TASK BRIEF:
Look through the listing below, and wherever a line has the string "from", pull it out.
(DATA TO PROCESS begins)
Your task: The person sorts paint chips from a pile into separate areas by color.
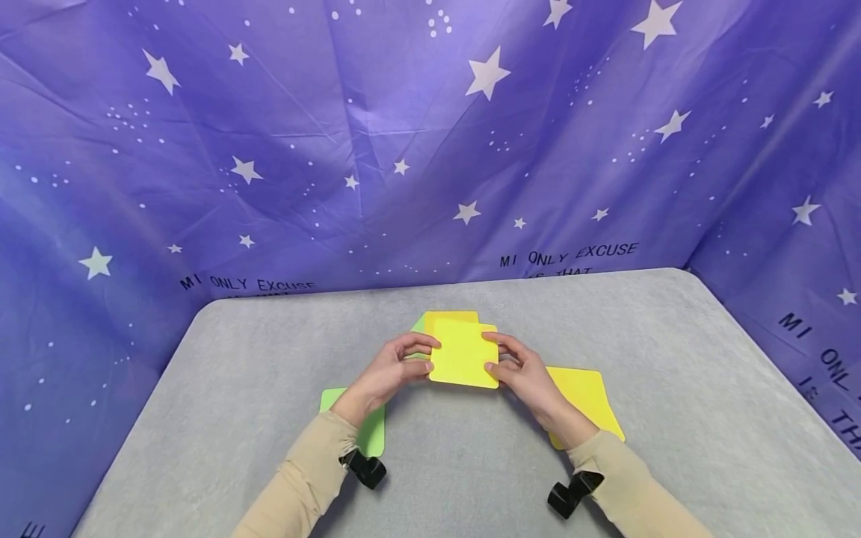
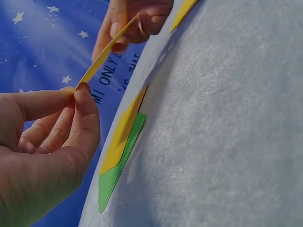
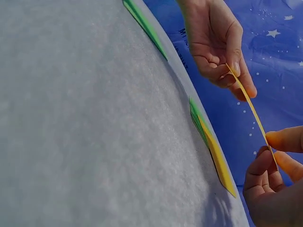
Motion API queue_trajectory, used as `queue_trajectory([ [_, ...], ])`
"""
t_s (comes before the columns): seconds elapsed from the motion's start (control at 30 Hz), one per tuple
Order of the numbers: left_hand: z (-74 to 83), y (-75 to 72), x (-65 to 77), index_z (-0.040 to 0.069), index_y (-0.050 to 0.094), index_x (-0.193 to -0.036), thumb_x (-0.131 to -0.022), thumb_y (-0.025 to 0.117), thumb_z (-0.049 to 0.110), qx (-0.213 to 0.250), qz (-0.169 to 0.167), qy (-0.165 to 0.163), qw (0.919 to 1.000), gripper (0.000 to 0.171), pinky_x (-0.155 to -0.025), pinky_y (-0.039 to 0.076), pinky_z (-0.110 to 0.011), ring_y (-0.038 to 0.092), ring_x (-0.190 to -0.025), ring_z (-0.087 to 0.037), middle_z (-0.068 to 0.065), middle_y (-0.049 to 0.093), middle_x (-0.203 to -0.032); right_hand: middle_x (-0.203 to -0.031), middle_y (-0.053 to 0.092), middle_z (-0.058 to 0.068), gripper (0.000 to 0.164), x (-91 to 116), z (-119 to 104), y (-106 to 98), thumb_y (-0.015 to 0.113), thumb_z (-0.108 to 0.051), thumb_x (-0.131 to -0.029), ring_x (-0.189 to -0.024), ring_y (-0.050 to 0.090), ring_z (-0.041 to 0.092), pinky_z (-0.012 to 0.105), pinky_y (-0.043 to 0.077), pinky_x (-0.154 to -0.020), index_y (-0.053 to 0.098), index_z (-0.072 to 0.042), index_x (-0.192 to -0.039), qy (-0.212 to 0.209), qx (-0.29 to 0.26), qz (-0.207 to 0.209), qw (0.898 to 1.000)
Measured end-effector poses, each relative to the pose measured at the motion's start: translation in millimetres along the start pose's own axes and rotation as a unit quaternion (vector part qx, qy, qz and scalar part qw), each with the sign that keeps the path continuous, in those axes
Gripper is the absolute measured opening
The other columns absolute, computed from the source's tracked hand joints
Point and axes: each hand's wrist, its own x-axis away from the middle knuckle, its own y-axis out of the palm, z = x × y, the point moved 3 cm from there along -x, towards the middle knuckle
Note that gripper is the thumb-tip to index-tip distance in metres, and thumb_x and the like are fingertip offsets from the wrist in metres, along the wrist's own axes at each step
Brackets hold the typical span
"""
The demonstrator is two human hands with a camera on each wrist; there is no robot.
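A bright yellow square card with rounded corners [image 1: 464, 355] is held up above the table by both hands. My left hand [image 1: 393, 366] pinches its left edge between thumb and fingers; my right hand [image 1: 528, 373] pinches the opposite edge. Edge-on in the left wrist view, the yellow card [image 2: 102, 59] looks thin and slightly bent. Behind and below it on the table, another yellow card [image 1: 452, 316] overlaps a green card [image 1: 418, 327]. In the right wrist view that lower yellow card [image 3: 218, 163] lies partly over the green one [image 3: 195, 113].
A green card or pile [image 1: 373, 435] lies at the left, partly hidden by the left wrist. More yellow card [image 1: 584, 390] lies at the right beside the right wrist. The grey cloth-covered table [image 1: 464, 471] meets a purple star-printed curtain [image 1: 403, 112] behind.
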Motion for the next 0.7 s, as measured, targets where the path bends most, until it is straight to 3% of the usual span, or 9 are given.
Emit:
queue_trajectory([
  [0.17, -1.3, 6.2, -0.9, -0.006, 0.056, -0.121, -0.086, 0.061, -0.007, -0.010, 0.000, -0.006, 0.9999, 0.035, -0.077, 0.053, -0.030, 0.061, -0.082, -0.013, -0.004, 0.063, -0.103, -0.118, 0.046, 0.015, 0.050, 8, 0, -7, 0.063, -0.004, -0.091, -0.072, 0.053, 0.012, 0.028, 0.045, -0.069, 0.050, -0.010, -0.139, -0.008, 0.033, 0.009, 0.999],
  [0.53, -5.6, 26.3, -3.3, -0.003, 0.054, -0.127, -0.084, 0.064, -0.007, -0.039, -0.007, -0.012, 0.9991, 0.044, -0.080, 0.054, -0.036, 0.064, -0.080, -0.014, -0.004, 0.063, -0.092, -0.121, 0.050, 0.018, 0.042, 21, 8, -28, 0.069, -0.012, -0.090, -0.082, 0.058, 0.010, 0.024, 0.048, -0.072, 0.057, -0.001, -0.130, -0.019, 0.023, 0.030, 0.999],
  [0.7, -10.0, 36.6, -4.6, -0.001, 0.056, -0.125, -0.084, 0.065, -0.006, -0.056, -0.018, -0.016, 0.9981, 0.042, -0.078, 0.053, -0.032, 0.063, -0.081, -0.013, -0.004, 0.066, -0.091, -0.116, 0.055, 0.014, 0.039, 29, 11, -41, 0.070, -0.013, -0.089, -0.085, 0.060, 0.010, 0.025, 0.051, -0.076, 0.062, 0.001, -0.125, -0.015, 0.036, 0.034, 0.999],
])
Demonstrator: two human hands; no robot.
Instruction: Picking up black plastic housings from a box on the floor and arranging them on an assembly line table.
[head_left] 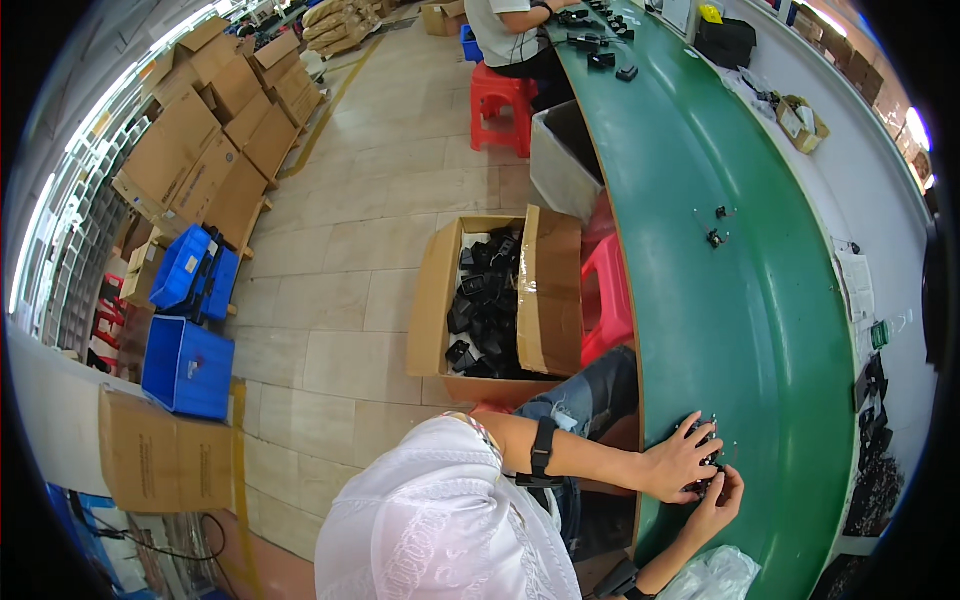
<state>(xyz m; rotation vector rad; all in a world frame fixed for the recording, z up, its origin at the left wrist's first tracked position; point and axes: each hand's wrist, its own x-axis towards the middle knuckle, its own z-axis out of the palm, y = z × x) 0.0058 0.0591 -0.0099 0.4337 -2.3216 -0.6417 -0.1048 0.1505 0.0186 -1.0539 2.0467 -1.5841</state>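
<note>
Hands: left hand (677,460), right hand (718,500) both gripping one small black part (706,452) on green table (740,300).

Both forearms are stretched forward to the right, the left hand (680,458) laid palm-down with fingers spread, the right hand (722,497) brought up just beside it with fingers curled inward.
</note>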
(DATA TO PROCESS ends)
ANSWER AREA:
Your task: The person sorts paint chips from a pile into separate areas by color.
t_s (comes before the columns): seconds elapsed from the motion's start (control at 30 Hz), one per tuple
The other columns absolute, computed from the source's tracked hand joints
Point and axes: each hand's wrist, its own x-axis away from the middle knuckle, its own y-axis out of the palm, z = x × y, the point moved 3 cm from there along -x, towards the middle knuckle
Note that gripper is the thumb-tip to index-tip distance in metres, and thumb_x and the like are fingertip offsets from the wrist in metres, along the wrist's own axes at each step
Instruction: Picking up black plastic housings from a box on the floor and arranging them on an assembly line table.

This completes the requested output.